• [Assigned task]:
Without any of the pictures, transcribe all the lines below exactly.

• [Given data]:
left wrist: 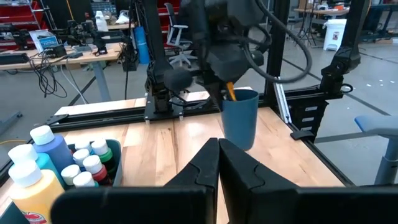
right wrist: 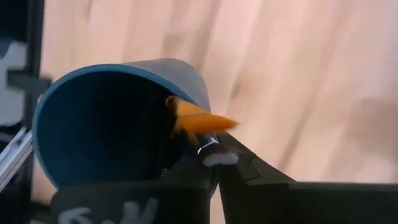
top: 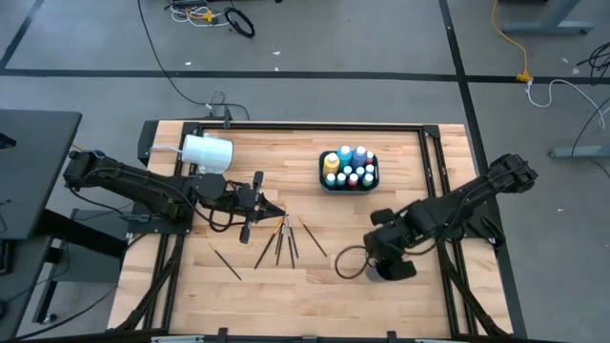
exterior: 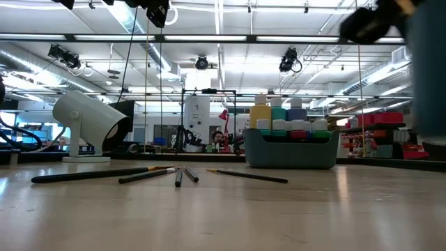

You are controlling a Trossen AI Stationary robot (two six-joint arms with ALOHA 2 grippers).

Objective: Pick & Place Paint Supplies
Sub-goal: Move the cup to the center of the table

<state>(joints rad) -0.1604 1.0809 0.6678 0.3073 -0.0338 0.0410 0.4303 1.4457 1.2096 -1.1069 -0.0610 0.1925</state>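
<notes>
A blue cup [right wrist: 106,118] stands upright near the table's right front [top: 398,272]. A brush with an orange end [right wrist: 196,119] sticks out at its rim [left wrist: 230,92]. My right gripper [right wrist: 216,167] points down over the cup, shut, its tips beside the brush's silver ferrule [right wrist: 214,155]. Several dark-handled brushes [top: 279,238] lie flat mid-table. Small paint bottles stand in a dark tray [top: 349,170]. My left gripper [top: 276,210] hangs level and shut above the brushes, holding nothing. My right gripper's shut fingertips stand right at the brush's silver ferrule [right wrist: 214,155], coming from above over the cup's rim. Whether they pinch or touch it, I cannot tell. The brush's lower part is hidden inside the cup.
A large white cup [top: 207,152] lies on its side at the far left. A black cable loop [top: 348,262] rests on the wood left of the blue cup. One brush [top: 227,264] lies apart at the front left. Black rails [top: 434,143] frame the table.
</notes>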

• [Output for this task]:
left wrist: 
right wrist: 
top: 
exterior: 

You are controlling a Trossen AI Stationary robot (two six-joint arms with ALOHA 2 grippers).

Objective: Pick & Place Paint Supplies
Sub-goal: Move the cup to the center of the table

<state>(joints rad) -0.1604 1.0809 0.6678 0.3073 -0.0338 0.0410 0.4303 1.4457 1.2096 -1.1069 -0.0610 0.1925</state>
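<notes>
A blue cup [right wrist: 106,118] stands upright near the table's right front [top: 398,272]. A brush with an orange end [right wrist: 196,119] sticks out at its rim [left wrist: 230,92]. My right gripper [right wrist: 216,167] points down over the cup, shut, its tips beside the brush's silver ferrule [right wrist: 214,155]. Several dark-handled brushes [top: 279,238] lie flat mid-table. Small paint bottles stand in a dark tray [top: 349,170]. My left gripper [top: 276,210] hangs level and shut above the brushes, holding nothing. My right gripper's shut fingertips stand right at the brush's silver ferrule [right wrist: 214,155], coming from above over the cup's rim. Whether they pinch or touch it, I cannot tell. The brush's lower part is hidden inside the cup.
A large white cup [top: 207,152] lies on its side at the far left. A black cable loop [top: 348,262] rests on the wood left of the blue cup. One brush [top: 227,264] lies apart at the front left. Black rails [top: 434,143] frame the table.
</notes>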

This finishes the answer.